Pour moi, présenter des listes autonomes au premier tour est un bon
moyen pour faire valoir les propositions de l’autre gauche et ne pas se
laisser embarquer dans les aventures des socialistes avec le centre.
Notre objectif doit être d’impulser une dynamique populaire, pas de
cautionner des combines politiciennes. Donc, compte tenu de l’évolution
du paysage politique, il est temps d’aller plus avant.
Qu’entendez-vous par là ?
Jean-Luc Mélenchon.
L’initiative du PS en faveur de l’organisation de primaires est une
machine à marginaliser le Front de gauche et, plus généralement,
l’offre politique de l’autre gauche. Nous sommes donc devant une
situation nouvelle. Je propose aux composantes du Front de gauche
d’être à la hauteur du défi. C’est le moment d’affirmer un Front
durable pour être attractifs. Soyons proposants. Faisons entre nous un
seul paquet de la question des scrutins régional, présidentiel et
législatif. Ainsi, nous formulerons vraiment une proposition
alternative à l’autre paquet que constitue l’alliance à la carte aux
élections régionales, les primaires et l’alliance au centre.

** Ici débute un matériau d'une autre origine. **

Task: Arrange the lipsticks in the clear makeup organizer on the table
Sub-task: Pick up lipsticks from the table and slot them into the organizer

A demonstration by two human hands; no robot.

Votre proposition de « prendre
dans un seul paquet les élections régionales, présidentielle et
législatives » sera-t-elle mise en discussion ce week-end, lors de
votre « remue-méninges », à Clermont-Ferrand, où sont invités des
dirigeants du PCF, du NPA et de la Gauche unitaire ?
Jean-Luc Mélenchon.
Nous préciserons évidemment les contours de cette proposition. J’estime
que, en face du dispositif qui est en train de s’organiser autour du
Parti socialiste et du MoDem, notre responsabilité au Front de gauche
est considérable. C’est notre devoir de faire une proposition
constructive. Les partis du Front de gauche et ceux qui accepteraient
de s’y associer pourraient ainsi s’entendre sur une plate-forme commune
englobant les trois étapes électorales. Très concrètement, je propose
qu’ensemble nous annoncions que nous sommes d’accord pour présenter des
candidats communs pour les listes régionales, avec les têtes de listes,
et des candidats communs à la présidentielle et aux législatives. Cette
proposition commune pourrait être soumise au vote de nos adhérents
respectifs.
En reprenant dans Le Monde la
formule de « fusions techniques » au second tour des régionales,
n’est-ce pas une manière de vous rallier au NPA, qui conditionne
l’union au refus des responsabilités dans la gestion des régions de
gauche ?
Jean-Luc Mélenchon.
Précisons : ce qui d’emblée est un principe incontournable, c’est que
les listes de gauche doivent se désister au second tour pour celles qui
arrivent en tête. Le parti qui tournerait le dos à cette obligation
d’alliance devrait être fermement combattu à gauche. Ceci dit, dans le
camp de l’autre gauche, nous sommes confrontés à la position du NPA,
qui ne veut en aucun cas participer aux exécutifs, et à celle du PCF,
qui estime que cette question se juge programme à la main. Il faut donc
chercher à rapprocher ces deux points de vue. C’est ce que je voudrais
faire. Cela implique que le NPA ne pose pas de préalable à la
discussion. Il faut limiter les divergences et amplifier les
convergences. Pas le contraire ! Nous devons donc discuter sérieusement
des positions de chacun, ne pas les contourner ou les régler par médias
interposés. Aucun défi n’est insurmontable si le but est bien d’être le
plus efficace possible face à la droite.